DIRECTIONS => Restate the listing exactly.

BEGIN

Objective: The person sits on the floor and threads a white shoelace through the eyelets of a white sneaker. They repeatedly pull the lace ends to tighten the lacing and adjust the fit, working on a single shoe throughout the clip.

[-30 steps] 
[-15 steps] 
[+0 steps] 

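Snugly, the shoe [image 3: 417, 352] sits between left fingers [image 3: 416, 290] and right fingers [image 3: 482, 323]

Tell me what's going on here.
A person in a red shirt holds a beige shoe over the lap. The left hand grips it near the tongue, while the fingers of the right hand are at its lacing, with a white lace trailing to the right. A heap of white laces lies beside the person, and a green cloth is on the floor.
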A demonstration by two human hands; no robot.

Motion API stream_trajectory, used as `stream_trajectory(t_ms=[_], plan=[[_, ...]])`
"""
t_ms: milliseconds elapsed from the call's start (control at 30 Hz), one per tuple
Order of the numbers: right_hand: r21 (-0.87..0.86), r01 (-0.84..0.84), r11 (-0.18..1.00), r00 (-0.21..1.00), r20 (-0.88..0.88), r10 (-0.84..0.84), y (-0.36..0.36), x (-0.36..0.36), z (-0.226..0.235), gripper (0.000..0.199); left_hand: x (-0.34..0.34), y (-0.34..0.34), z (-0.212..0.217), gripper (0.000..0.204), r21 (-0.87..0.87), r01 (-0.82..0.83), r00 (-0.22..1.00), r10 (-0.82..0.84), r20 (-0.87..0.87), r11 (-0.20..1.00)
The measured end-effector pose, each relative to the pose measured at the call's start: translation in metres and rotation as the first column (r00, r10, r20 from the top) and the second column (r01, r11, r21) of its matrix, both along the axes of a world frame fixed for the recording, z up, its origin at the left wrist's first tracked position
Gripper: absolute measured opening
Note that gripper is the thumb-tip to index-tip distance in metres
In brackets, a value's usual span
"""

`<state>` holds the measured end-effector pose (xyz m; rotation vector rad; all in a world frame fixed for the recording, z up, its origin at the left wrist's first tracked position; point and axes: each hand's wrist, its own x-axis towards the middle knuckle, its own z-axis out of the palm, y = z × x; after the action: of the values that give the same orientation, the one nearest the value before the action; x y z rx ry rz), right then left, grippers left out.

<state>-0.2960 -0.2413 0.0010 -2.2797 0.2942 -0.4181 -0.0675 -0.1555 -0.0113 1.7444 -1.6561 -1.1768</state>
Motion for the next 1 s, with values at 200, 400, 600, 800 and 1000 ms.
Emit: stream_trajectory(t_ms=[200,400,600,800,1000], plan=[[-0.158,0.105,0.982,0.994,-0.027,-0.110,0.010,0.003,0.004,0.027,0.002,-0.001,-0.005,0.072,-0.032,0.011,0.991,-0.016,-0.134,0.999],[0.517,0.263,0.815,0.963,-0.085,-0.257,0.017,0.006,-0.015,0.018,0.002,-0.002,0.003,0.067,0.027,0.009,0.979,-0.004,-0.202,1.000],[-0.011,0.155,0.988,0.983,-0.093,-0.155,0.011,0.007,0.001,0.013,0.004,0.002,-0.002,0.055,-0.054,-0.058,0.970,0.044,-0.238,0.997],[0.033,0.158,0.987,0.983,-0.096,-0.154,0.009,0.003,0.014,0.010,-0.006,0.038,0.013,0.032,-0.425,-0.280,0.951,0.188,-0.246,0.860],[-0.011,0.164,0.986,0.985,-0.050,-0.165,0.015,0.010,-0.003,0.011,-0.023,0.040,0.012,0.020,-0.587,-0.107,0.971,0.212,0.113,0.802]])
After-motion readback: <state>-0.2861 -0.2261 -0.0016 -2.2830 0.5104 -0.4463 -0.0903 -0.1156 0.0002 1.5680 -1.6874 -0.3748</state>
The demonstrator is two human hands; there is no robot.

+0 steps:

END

TASK RESPONSE =>
Objective: The person sits on the floor and threads a white shoelace through the eyelets of a white sneaker. They repeatedly pull the lace ends to tighten the lacing and adjust the fit, working on a single shoe throughout the clip.

[-30 steps] 
[-15 steps] 
[+0 steps] 

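Snugly, the shoe [image 3: 417, 352] sits between left fingers [image 3: 416, 290] and right fingers [image 3: 482, 323]

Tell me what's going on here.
A person in a red shirt holds a beige shoe over the lap. The left hand grips it near the tongue, while the fingers of the right hand are at its lacing, with a white lace trailing to the right. A heap of white laces lies beside the person, and a green cloth is on the floor.
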A demonstration by two human hands; no robot.

Motion API stream_trajectory, used as `stream_trajectory(t_ms=[_], plan=[[_, ...]])`
"""
t_ms: milliseconds elapsed from the call's start (control at 30 Hz), one per tuple
Order of the numbers: right_hand: r21 (-0.87..0.86), r01 (-0.84..0.84), r11 (-0.18..1.00), r00 (-0.21..1.00), r20 (-0.88..0.88), r10 (-0.84..0.84), y (-0.36..0.36), x (-0.36..0.36), z (-0.226..0.235), gripper (0.000..0.199); left_hand: x (-0.34..0.34), y (-0.34..0.34), z (-0.212..0.217), gripper (0.000..0.204), r21 (-0.87..0.87), r01 (-0.82..0.83), r00 (-0.22..1.00), r10 (-0.82..0.84), r20 (-0.87..0.87), r11 (-0.20..1.00)
The measured end-effector pose, each relative to the pose measured at the call's start: translation in metres and rotation as the first column (r00, r10, r20 from the top) and the second column (r01, r11, r21) of its matrix, both along the axes of a world frame fixed for the recording, z up, its origin at the left wrist's first tracked position
Gripper: absolute measured opening
Note that gripper is the thumb-tip to index-tip distance in metres
In brackets, a value's usual span
"""

`<state>` holds the measured end-effector pose (xyz m; rotation vector rad; all in a world frame fixed for the recording, z up, its origin at the left wrist's first tracked position; point and axes: each hand's wrist, its own x-axis towards the middle knuckle, its own z-axis out of the palm, y = z × x; after the action: of the values that give the same orientation, the one nearest the value before the action; x y z rx ry rz), right then left, grippers left out.

<state>-0.2960 -0.2413 0.0010 -2.2797 0.2942 -0.4181 -0.0675 -0.1555 -0.0113 1.7444 -1.6561 -1.1768</state>
Motion for the next 1 s, with values at 200, 400, 600, 800 and 1000 ms.
Emit: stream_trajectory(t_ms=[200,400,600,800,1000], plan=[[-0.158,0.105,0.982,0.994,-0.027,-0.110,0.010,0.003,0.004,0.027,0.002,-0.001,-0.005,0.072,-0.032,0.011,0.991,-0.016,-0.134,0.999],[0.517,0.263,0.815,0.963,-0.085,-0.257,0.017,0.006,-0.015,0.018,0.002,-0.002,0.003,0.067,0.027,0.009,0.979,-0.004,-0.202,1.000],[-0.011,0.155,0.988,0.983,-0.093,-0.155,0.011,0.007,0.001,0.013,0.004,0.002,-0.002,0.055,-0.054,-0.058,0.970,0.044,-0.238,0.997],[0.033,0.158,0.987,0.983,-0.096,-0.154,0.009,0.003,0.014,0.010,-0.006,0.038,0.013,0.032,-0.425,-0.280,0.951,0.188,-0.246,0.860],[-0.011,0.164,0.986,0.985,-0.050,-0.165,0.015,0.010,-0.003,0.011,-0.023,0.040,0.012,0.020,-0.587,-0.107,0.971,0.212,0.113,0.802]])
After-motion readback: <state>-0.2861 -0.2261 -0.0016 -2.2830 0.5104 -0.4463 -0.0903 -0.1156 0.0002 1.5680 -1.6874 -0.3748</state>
The demonstrator is two human hands; there is no robot.

+0 steps:

The work on this exercise is done.